He was martyred under torture... 19 years after the kidnapping of Sheikh Muhammad Mashouq al-Khaznawi

He was martyred under torture... 19 years after the kidnapping of Sheikh Muhammad Mashouq al-Khaznawi

May 10 2024

ARK News… On this day 19 years ago, Sheikh Muhammad Mashouq Al-Khaznawi was kidnapped in Damascus by the Syrian regime, martyred under torture, and his body was dumped in Deir Ezzor Governorate.

Sheikh Muhammad Mashouq al-Khaznawi

He is Muhammad Mashouq, son of Sheikh Ezaddin al-Khaznawi, one of the most senior clerics in the region.

He was born in the village of Tal Ma’rouf in the city of Qamishlo in Syrian Kurdistan in 1958, a Kurdish national religious figure opposed to Baath rule in Syria, who left a tangible impact on Kurdish and Syrian society.

Educational attainment

Al-Khaznawi obtained his high school diploma in 1977, then headed to Damascus to study at an institute for Sharia sciences. He obtained a degree in Islamic sciences from Saudi Arabia and obtained a master’s degree in Islamic studies in 2001.

The 2004 uprising... Sheikh Mashouq opposed repressive policies After the March 2004 uprising in Syrian Kurdistan, Sheikh Muhammad Mashouq took upon himself the responsibility of awakening the Kurds through the sermons he delivered in mosques, in addition to seminars and lectures against the repressive policy that the Baathist regime was practicing against the Kurds.

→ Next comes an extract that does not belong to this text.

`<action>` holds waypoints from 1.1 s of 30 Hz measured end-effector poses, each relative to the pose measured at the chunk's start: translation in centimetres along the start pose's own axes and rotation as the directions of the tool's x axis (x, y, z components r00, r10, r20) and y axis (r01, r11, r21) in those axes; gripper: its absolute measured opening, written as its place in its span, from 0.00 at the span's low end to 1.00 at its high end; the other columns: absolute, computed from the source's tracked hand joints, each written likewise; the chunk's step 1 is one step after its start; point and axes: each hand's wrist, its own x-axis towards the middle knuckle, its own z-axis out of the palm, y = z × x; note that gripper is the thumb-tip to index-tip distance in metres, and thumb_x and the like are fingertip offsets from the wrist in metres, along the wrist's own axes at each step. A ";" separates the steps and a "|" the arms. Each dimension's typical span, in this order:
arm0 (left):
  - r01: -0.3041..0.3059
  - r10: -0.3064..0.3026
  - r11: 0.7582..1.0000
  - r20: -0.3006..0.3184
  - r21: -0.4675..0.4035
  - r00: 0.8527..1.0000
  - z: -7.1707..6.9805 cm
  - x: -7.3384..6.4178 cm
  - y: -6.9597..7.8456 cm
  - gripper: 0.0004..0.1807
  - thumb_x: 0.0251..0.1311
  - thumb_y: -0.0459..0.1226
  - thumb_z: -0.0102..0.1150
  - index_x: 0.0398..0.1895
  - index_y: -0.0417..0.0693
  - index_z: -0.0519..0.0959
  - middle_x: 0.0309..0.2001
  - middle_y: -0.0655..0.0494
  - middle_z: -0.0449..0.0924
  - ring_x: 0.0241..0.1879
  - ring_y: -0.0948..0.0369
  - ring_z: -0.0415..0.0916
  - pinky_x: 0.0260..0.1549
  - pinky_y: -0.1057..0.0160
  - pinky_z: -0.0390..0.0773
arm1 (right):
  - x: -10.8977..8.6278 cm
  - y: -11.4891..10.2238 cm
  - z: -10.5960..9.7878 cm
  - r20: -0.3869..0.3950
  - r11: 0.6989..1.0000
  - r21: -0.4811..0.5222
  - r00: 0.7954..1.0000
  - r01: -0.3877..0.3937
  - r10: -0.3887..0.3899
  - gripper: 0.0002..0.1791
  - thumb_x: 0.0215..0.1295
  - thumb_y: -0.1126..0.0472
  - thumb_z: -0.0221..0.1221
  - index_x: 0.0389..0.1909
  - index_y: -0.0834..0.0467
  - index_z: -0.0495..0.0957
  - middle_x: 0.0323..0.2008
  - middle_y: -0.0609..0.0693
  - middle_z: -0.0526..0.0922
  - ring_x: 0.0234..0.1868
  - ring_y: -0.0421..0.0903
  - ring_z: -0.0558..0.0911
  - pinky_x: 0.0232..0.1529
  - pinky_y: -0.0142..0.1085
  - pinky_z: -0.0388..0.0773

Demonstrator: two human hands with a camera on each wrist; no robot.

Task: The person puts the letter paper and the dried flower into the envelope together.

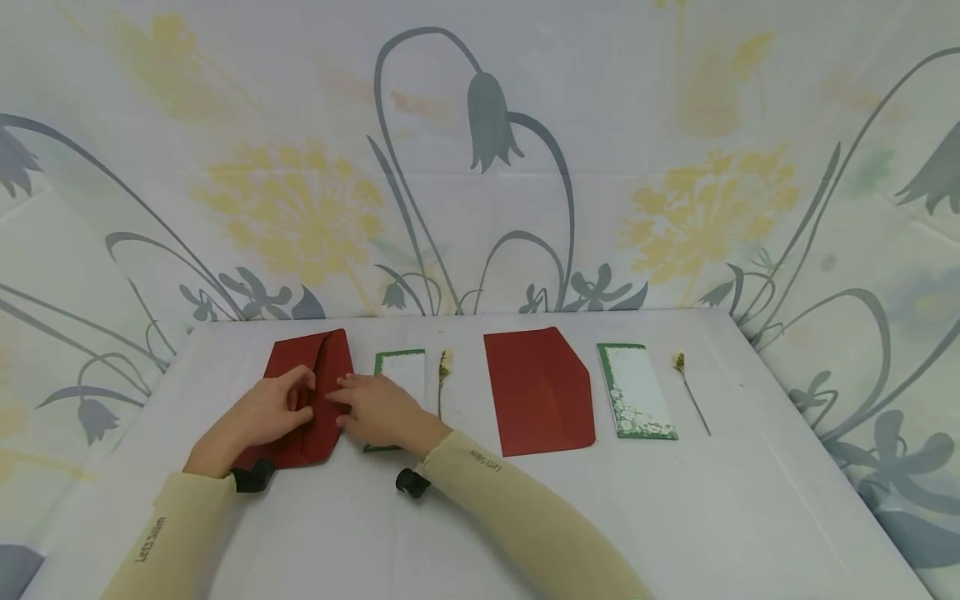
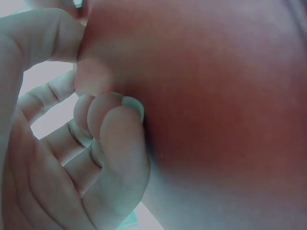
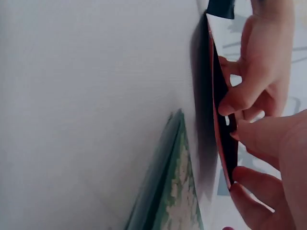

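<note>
A red envelope (image 1: pixel 324 433) lies on the left of the table with its flap side up. My left hand (image 1: pixel 266 410) is over it, fingers curled, pinching the paper near the pocket's mouth. In the left wrist view, the thumb and bent fingers meet at the edge of the red paper (image 2: pixel 216 105). From the right, my right hand (image 1: pixel 384 412) reaches across; its extended fingertips touch the flap side. A dark gap shows along the envelope's mouth in the right wrist view. Partly beneath my right forearm lies a green-bordered white card (image 1: pixel 401 365).
Beside that card is a dried flower stem (image 1: pixel 445 367). Farther right lie a second red envelope (image 1: pixel 538 392), another green-bordered card (image 1: pixel 637 392) and another dried flower (image 1: pixel 680 364). A floral-patterned cloth (image 1: pixel 480 217) hangs behind the white table (image 1: pixel 712 517).
</note>
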 end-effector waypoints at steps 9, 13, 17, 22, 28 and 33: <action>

Among the most powerful speeches delivered by the martyr sheikh were those delivered on Nowruz, and his fiery speech on the anniversary of the martyr of the uprising, Farhad Muhammad Ali, on April 8, 2005.

He knew that the Syrian regime was hatching a plot to assassinate him, and he would not give up or back down in demanding the rights of the Kurds.

Details of kidnapping and martyrdom

Because of his opposition to the Baathist regime, his demand for the rights of the Kurds, and his participation in the 2004 uprising that spread across the cities of Syrian Kurdistan, Sheikh Mashouq was kidnapped on May 10, 2005, by the Syrian regime’s intelligence services. According to several sources, while he was in prison, Maher al-Assad, the brother of Bashar al-Assad, head of the Syrian regime, supervised his torture.

His beard and eyebrows were plucked, his body was mutilated, and his body was cut into three parts.

His martyrdom was announced on June 1 of the same year, twenty days after his kidnapping, and when his family received his body, traces of brutal torture were clear.

When the news of the martyrdom of Sheikh Muhammad Mashouq al-Khaznawi spread, the Kurdish people responded to the call and more than a million Kurds gathered in the city of Qamishlo, where the martyr was buried in the Qaddour Bag cemetery and buried there.